S-Nitrosoglutathione Reductase Deficiency Enhances the Proliferative Expansion of Adult Heart Progenitors and Myocytes Post Myocardial Infarction.

作者信息

Hatzistergos Konstantinos E, Paulino Ellena C, Dulce Raul A, Takeuchi Lauro M, Bellio Michael A, Kulandavelu Shathiyah, Cao Yenong, Balkan Wayne, Kanashiro-Takeuchi Rosemeire M, Hare Joshua M

机构信息

Interdisciplinary Stem Cell Institute, University of Miami, FL (K.E.H., E.C.P., R.A.D., L.M.T., M.A.B., S.K., Y.C., W.B., R.M.K.T., J.M.H.).

Interdisciplinary Stem Cell Institute, University of Miami, FL (K.E.H., E.C.P., R.A.D., L.M.T., M.A.B., S.K., Y.C., W.B., R.M.K.T., J.M.H.) Department of Molecular and Cellular Pharmacology, University of Miami Miller School of Medicine, Miami, FL (M.A.B., R.M.K.T., J.M.H.).

出版信息

J Am Heart Assoc. 2015 Jul 15;4(7):e001974. doi: 10.1161/JAHA.115.001974.

DOI:10.1161/JAHA.115.001974
PMID:26178404
原文链接:https://pmc.ncbi.nlm.nih.gov/articles/PMC4608081/
Abstract

BACKGROUND

Mammalian heart regenerative activity is lost before adulthood but increases after cardiac injury.

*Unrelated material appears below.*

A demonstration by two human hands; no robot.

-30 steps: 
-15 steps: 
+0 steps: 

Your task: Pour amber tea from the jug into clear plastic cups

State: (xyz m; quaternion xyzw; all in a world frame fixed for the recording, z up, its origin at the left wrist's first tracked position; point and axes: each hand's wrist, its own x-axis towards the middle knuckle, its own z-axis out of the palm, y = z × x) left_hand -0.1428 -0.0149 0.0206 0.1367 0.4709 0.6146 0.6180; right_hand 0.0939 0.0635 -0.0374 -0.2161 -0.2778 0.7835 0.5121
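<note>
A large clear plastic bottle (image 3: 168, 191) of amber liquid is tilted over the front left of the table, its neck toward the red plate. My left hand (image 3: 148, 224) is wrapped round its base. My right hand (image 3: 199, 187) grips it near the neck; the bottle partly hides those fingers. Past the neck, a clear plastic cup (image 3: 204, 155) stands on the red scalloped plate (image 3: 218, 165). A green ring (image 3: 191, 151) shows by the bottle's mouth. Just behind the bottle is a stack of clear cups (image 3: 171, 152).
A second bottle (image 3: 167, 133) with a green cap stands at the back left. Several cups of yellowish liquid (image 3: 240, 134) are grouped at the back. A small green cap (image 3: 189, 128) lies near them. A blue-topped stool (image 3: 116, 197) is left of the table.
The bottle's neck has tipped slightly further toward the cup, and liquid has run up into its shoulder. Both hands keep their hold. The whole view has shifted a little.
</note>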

Cardiac repair mechanisms, which involve both endogenous cardiac stem cells (CSCs) and cardiomyocyte cell-cycle reentry, are inadequate to achieve full recovery after myocardial infarction (MI). Mice deficient in S-nitrosoglutathione reductase (GSNOR(-⁄-)), an enzyme regulating S-nitrosothiol turnover, have preserved cardiac function after MI. Here, we tested the hypothesis that GSNOR activity modulates cardiac cell proliferation in the post-MI adult heart.

METHODS AND RESULTS

GSNOR(-⁄-) and C57Bl6/J (wild-type [WT]) mice were subjected to sham operation (n=3 GSNOR(-⁄-); n=3 WT) or MI (n=41 GSNOR(-⁄-); n=65 WT). Compared with WT, GSNOR(-⁄-) mice exhibited improved survival, cardiac performance, and architecture after MI, as demonstrated by higher ejection fraction (P<0.05), lower endocardial volumes (P<0.001), and diminished scar size (P<0.05). In addition, cardiomyocytes from post-MI GSNOR(-⁄-) hearts exhibited faster calcium decay and sarcomeric relaxation times (P<0.001). Immunophenotypic analysis illustrated that post-MI GSNOR(-⁄-) hearts demonstrated enhanced neovascularization (P<0.001), c-kit(+) CSC abundance (P=0.013), and a ≈3-fold increase in proliferation of adult cardiomyocytes and c-kit(+)/CD45(-) CSCs (P<0.0001 and P=0.023, respectively) as measured by using 5-bromodeoxyuridine.

CONCLUSIONS

Loss of GSNOR confers enhanced post-MI cardiac regenerative activity, characterized by enhanced turnover of cardiomyocytes and CSCs. Endogenous denitrosylases exert an inhibitory effect over cardiac repair mechanisms and therefore represents a potential novel therapeutic target.

摘要

背景

哺乳动物心脏的再生活性在成年前丧失,但在心脏损伤后会增强。心脏修复机制涉及内源性心脏干细胞(CSCs)和心肌细胞的细胞周期重新进入,在心肌梗死(MI)后不足以实现完全恢复。缺乏S-亚硝基谷胱甘肽还原酶(GSNOR(-/-))的小鼠,该酶调节S-亚硝基硫醇的周转,在MI后心脏功能得以保留。在此,我们检验了GSNOR活性调节MI后成年心脏中心脏细胞增殖的假说。

方法与结果

将GSNOR(-/-)和C57Bl6/J(野生型[WT])小鼠进行假手术(n = 3只GSNOR(-/-);n = 3只WT)或MI(n = 41只GSNOR(-/-);n = 65只WT)。与WT相比,GSNOR(-/-)小鼠在MI后表现出更好的存活率、心脏性能和结构,表现为更高的射血分数(P < 0.05)、更低的心内膜容积(P < 0.001)和更小的疤痕大小(P < 0.05)。此外,MI后GSNOR(-/-)心脏的心肌细胞表现出更快的钙衰减和肌节松弛时间(P < 0.001)。免疫表型分析表明,MI后GSNOR(-/-)心脏显示出增强的新生血管形成(P < 0.001)、c-kit(+) CSCs丰度(P = 0.013),并且通过使用5-溴脱氧尿苷测量,成年心肌细胞和c-kit(+)/CD45(-) CSCs的增殖增加了约3倍(分别为P < 0.0001和P = 0.023)。

结论

GSNOR的缺失赋予MI后增强的心脏再生活性,其特征是心肌细胞和CSCs的周转增强。内源性去亚硝基化酶对心脏修复机制发挥抑制作用,因此代表了一个潜在的新型治疗靶点。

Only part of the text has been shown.